• **What this task involves**:
Output the data verbatim, minus the images.
Data section Start Marker
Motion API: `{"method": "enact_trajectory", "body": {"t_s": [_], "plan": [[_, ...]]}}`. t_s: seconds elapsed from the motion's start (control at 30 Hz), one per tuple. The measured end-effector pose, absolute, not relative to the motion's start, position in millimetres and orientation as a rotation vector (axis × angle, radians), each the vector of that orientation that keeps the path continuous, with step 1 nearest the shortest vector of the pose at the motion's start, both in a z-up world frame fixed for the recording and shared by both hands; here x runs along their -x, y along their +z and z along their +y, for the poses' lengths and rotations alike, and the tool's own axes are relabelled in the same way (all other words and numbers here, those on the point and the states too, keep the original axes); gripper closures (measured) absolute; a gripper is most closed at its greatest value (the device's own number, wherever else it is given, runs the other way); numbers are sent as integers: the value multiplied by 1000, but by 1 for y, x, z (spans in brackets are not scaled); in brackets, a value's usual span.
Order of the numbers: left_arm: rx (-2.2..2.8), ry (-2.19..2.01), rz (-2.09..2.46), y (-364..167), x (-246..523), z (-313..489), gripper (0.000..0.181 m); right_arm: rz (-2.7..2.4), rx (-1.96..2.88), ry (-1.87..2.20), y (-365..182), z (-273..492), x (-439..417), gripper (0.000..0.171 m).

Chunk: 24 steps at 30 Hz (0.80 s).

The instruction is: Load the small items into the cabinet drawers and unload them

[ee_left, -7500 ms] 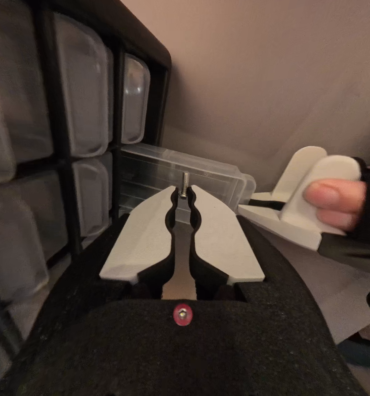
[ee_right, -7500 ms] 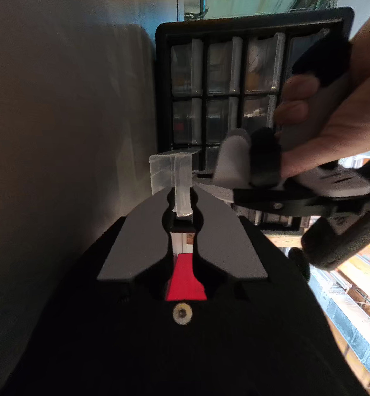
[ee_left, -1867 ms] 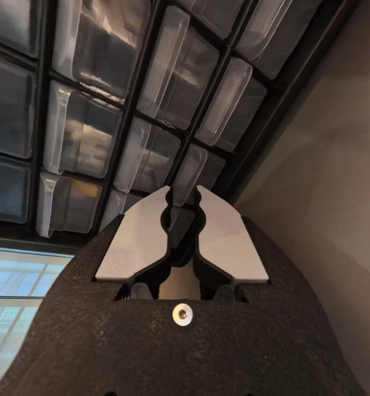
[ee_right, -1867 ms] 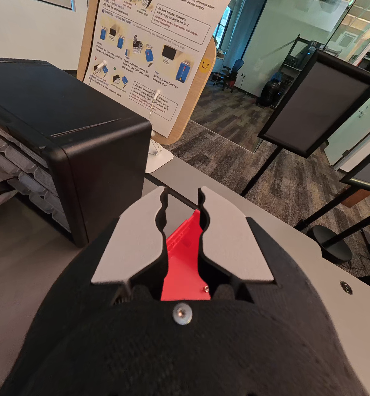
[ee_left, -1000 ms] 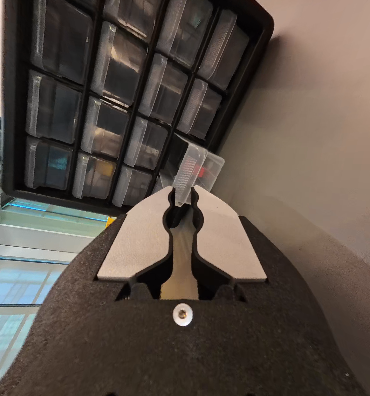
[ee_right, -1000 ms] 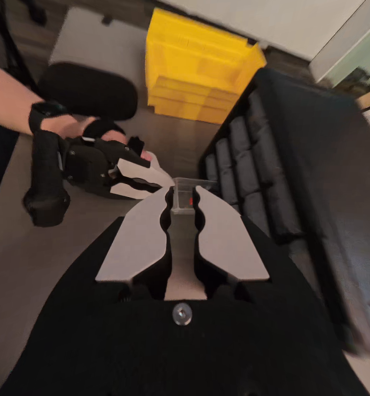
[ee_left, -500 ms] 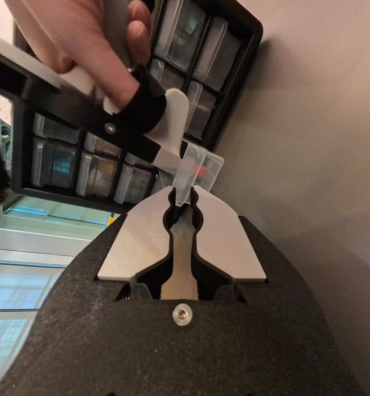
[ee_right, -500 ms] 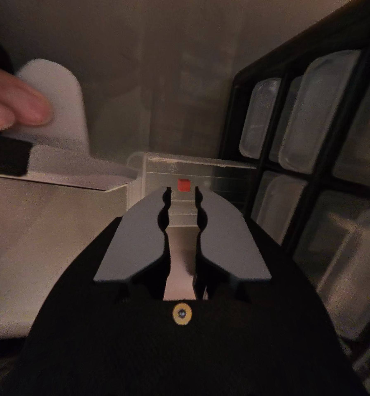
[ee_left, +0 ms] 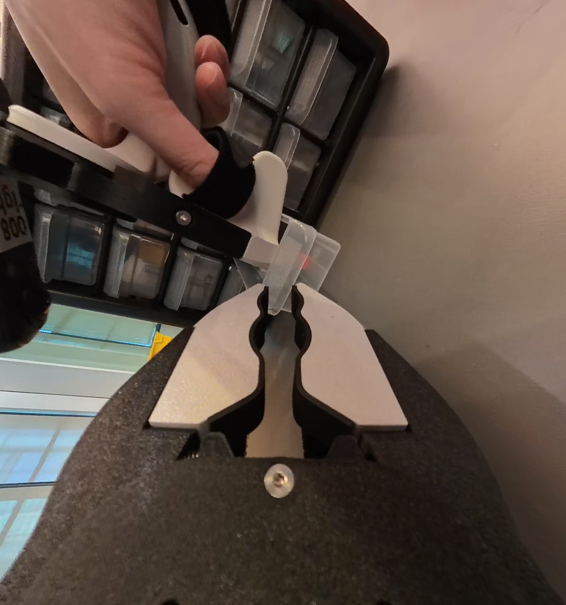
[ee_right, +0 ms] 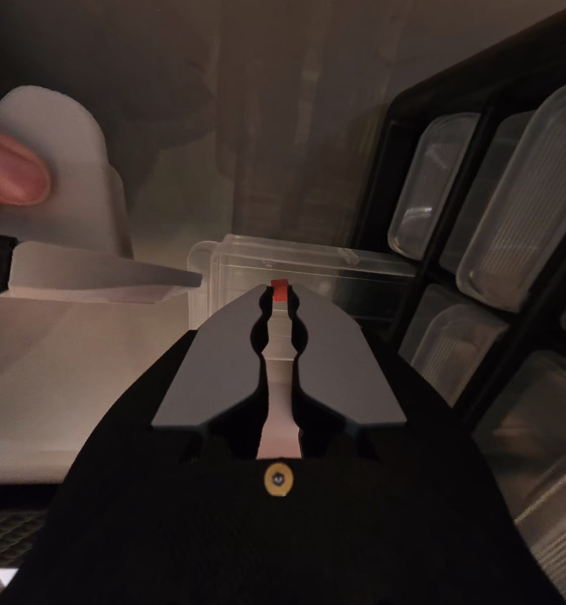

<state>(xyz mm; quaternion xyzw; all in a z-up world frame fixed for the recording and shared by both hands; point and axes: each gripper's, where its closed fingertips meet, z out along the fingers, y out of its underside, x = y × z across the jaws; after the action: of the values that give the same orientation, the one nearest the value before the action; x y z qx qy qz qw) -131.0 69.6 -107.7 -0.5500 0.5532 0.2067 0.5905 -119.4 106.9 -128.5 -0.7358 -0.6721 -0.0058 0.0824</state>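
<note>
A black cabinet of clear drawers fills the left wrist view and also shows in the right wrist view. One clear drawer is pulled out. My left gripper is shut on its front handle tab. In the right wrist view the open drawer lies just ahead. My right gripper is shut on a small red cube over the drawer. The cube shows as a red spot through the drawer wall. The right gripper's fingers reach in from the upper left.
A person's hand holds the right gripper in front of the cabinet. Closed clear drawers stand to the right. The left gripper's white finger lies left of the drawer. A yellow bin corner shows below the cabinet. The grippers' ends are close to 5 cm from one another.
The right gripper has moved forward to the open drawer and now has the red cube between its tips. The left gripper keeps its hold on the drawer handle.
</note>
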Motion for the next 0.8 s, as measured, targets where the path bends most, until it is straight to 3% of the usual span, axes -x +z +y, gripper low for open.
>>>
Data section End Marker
• **Output for this exercise**:
Motion API: `{"method": "enact_trajectory", "body": {"t_s": [_], "plan": [[_, ...]]}}`. t_s: seconds elapsed from the motion's start (control at 30 Hz), one per tuple. The measured end-effector pose, absolute, not relative to the motion's start, position in millimetres and orientation as a rotation vector (axis × angle, radians), each the vector of that orientation that keeps the path continuous, with step 1 nearest the shortest vector of the pose at the motion's start, both in a z-up world frame fixed for the recording and shared by both hands; here x runs along their -x, y along their +z and z along their +y, for the poses' lengths and rotations alike, and the tool's own axes are relabelled in the same way (all other words and numbers here, those on the point and the states too, keep the original axes); gripper closures (measured) absolute; a gripper is most closed at its greatest value (the device's own number, wherever else it is given, runs the other way); numbers are sent as integers: the value multiplied by 1000, but by 1 for y, x, z (spans in brackets are not scaled); in brackets, a value's usual span.
Order of the numbers: left_arm: rx (-2.2..2.8), ry (-2.19..2.01), rz (-2.09..2.46), y (-364..167), x (-246..523), z (-313..489), gripper (0.000..0.181 m); right_arm: rz (-2.7..2.4), rx (-1.96..2.88), ry (-1.87..2.20), y (-365..182), z (-273..492), x (-439..417), gripper (0.000..0.171 m).

Chunk: 24 steps at 30 Hz (0.80 s).

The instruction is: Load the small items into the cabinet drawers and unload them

[ee_left, -7500 ms] 
[ee_right, -7500 ms] 
[ee_left, -1867 ms] 
[ee_right, -1867 ms] 
[ee_left, -1000 ms] 
[ee_right, -1000 ms] 
[ee_left, -500 ms] 
[ee_right, -500 ms] 
[ee_left, +0 ms] 
[ee_right, +0 ms] 

<state>(xyz mm; quaternion xyzw; all in a z-up world frame fixed for the recording and shared by both hands; point and axes: each gripper's, where its closed fingertips meet, z out along the fingers, y out of its underside, x = y × z across the jaws; after the action: of the values that give the same orientation, the one nearest the value before the action; x y z qx qy qz qw) -131.0 69.6 -107.7 -0.5500 0.5532 0.2067 0.5905 -119.4 106.9 -128.5 -0.7358 -0.6721 -0.0058 0.0824</state>
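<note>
A black cabinet of clear drawers fills the left wrist view and also shows in the right wrist view. One clear drawer is pulled out. My left gripper is shut on its front handle tab. In the right wrist view the open drawer lies just ahead. My right gripper is shut on a small red cube over the drawer. The cube shows as a red spot through the drawer wall. The right gripper's fingers reach in from the upper left.
A person's hand holds the right gripper in front of the cabinet. Closed clear drawers stand to the right. The left gripper's white finger lies left of the drawer. A yellow bin corner shows below the cabinet. The grippers' ends are close to 5 cm from one another.
The right gripper has moved forward to the open drawer and now has the red cube between its tips. The left gripper keeps its hold on the drawer handle.
</note>
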Motion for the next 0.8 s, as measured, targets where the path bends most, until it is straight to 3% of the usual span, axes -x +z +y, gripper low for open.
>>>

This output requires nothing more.